━━ Data below

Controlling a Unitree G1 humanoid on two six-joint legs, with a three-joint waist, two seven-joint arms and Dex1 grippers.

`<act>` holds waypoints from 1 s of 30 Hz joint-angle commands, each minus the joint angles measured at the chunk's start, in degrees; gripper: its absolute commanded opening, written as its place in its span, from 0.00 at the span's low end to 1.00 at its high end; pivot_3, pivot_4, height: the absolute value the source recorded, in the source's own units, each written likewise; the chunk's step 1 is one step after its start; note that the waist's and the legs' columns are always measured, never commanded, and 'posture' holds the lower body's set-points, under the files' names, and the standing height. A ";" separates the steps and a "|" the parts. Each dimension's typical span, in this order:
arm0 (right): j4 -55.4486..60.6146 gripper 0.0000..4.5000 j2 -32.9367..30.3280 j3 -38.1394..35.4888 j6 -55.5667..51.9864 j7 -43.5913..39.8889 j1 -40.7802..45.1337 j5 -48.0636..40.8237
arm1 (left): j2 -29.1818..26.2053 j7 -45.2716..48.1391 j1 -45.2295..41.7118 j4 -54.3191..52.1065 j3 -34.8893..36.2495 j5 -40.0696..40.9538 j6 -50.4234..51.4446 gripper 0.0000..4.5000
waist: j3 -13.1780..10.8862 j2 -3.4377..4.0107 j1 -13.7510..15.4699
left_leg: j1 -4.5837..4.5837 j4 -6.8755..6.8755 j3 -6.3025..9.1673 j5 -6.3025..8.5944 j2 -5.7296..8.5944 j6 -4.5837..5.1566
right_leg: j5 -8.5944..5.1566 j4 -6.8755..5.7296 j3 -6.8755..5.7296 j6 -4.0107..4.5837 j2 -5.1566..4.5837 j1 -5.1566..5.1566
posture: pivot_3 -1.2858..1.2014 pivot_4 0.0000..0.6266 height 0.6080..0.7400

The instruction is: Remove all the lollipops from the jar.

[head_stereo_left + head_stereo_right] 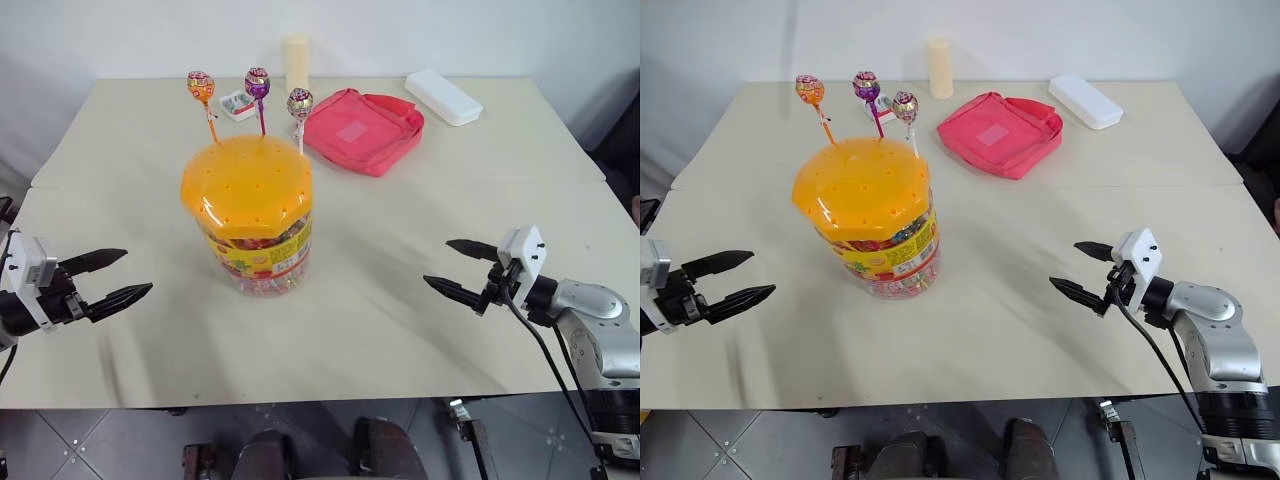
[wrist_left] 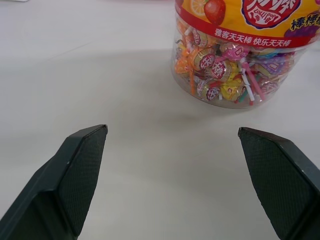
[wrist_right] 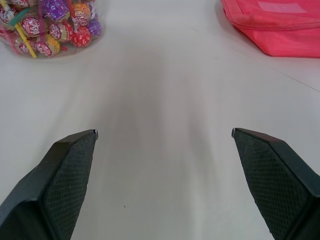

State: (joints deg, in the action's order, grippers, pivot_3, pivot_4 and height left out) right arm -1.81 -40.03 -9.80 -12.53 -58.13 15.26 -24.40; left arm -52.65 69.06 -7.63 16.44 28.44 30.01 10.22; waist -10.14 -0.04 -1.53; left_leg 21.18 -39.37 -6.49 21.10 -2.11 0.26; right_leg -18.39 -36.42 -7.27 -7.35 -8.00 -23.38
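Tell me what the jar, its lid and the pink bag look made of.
Jar: clear, glossy plastic by the look; the wrapped sweets show through its wall. Lid: opaque orange plastic, smooth and slightly shiny, dotted with small moulded holes. Pink bag: probably woven fabric, matte, with soft folds and a stitched edge.

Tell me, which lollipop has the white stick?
The silvery-purple lollipop, nearest the pink bag; the other two have orange and pink sticks.
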 commanded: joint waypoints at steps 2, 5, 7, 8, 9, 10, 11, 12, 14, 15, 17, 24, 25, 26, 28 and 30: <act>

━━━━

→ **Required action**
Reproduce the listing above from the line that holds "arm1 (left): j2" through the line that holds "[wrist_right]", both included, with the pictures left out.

→ **Result of the exercise**
arm1 (left): j2 -29.1818..26.2053 j7 -45.2716..48.1391 j1 -45.2295..41.7118 j4 -54.3191..52.1065 j3 -34.8893..36.2495 j5 -40.0696..40.9538 j6 -50.4234..51.4446 gripper 0.0000..4.5000
waist: j3 -13.1780..10.8862 j2 -3.4377..4.0107 j1 -13.7510..15.4699
left_leg: j1 -4.5837..4.5837 j4 -6.8755..6.8755 j3 -6.3025..9.1673 j5 -6.3025..8.5944 j2 -5.7296..8.5944 j6 -4.5837..5.1566
right_leg: j5 -8.5944..5.1566 j4 -6.8755..5.7296 j3 -6.8755..5.7296 j6 -4.0107..4.5837 j2 -5.1566..4.5837 j1 -5.1566..5.1566
posture: pivot_3 -1.2858..1.2014 pivot_4 0.0000..0.6266 height 0.6080..0.7400

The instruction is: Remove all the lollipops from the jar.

[head_stereo_left + head_stereo_right] 
[wrist_left] 
[wrist_right] 

The work on this exercise has been finished.